**Work instruction**: Copy each line containing the word "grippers" from the records that follow, please.

**Extracted records**:
━━━━━━━━━━━━━━━━━━━━━━━━━━━━━━

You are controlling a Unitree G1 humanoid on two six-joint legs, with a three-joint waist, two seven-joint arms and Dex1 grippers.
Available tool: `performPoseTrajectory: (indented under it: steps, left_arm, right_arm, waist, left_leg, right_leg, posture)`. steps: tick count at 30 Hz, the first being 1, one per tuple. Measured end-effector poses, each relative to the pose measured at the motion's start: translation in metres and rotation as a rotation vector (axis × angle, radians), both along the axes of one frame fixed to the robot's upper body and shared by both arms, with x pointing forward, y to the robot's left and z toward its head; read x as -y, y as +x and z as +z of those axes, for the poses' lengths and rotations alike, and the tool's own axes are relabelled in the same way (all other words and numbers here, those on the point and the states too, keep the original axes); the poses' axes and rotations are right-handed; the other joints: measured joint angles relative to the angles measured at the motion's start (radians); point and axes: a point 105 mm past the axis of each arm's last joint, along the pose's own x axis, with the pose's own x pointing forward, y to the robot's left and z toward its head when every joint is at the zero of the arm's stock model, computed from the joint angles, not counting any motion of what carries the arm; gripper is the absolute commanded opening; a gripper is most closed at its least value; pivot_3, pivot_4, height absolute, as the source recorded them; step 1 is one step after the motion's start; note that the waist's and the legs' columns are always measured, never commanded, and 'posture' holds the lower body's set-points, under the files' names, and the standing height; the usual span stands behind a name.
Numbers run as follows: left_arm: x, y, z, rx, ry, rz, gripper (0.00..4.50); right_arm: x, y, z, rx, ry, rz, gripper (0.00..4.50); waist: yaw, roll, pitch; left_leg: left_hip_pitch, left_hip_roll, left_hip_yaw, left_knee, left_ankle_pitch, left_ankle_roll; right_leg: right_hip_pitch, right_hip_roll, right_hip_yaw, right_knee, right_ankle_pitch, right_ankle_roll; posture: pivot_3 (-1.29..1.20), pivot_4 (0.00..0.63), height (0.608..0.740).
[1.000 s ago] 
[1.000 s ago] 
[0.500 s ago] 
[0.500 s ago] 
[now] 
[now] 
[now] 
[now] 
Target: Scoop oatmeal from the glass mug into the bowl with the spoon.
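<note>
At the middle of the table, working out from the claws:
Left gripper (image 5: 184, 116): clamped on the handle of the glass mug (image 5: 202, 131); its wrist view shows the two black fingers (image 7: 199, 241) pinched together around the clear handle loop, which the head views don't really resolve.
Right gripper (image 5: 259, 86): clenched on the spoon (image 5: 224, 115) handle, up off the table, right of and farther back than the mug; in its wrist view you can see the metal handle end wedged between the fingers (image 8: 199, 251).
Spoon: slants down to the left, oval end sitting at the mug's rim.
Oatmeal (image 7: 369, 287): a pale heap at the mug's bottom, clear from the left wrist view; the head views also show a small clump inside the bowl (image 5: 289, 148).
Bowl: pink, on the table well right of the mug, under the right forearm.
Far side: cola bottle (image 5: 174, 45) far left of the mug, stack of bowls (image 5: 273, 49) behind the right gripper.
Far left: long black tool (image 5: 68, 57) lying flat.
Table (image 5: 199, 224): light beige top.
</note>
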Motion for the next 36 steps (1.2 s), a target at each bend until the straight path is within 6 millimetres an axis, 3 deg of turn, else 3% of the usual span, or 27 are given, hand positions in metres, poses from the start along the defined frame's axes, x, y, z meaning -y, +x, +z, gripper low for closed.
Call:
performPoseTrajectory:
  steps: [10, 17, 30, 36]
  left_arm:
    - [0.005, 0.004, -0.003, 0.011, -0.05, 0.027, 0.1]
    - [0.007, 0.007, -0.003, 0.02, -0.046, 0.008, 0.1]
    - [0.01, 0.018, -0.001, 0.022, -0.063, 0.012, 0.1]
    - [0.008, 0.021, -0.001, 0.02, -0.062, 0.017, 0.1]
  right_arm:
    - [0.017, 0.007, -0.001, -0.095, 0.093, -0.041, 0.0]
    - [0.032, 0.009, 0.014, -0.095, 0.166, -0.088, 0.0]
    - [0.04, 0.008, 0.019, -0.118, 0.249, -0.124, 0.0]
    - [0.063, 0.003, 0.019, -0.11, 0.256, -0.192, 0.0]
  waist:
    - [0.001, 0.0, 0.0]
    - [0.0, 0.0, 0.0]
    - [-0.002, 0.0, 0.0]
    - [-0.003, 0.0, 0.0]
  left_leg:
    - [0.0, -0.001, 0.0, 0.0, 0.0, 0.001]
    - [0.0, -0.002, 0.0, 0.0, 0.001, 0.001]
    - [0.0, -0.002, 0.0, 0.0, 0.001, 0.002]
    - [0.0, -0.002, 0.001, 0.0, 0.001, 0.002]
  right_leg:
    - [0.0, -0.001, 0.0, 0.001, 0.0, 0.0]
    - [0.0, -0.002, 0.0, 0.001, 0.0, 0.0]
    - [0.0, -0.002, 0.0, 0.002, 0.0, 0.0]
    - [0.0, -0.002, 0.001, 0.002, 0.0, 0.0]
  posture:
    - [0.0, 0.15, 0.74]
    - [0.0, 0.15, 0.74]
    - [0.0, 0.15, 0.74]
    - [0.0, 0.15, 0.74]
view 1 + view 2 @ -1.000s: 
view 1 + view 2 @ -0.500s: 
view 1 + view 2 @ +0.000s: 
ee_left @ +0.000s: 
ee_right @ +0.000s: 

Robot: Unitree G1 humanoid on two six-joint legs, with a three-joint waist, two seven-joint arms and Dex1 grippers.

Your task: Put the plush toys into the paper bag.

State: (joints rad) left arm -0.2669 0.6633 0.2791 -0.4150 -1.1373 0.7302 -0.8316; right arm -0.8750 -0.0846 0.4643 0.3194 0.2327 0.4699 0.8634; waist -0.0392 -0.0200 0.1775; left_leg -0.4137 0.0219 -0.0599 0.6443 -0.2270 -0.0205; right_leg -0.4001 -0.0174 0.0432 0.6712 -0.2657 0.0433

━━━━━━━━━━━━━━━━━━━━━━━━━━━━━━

**Response**:
You are controlling a Unitree G1 humanoid on two six-joint legs, with a three-joint waist, two seven-joint arms and Dex1 grippers.
Robot: Unitree G1 humanoid on two six-joint legs, with a three-joint waist, two seven-joint arms and Dex1 grippers.

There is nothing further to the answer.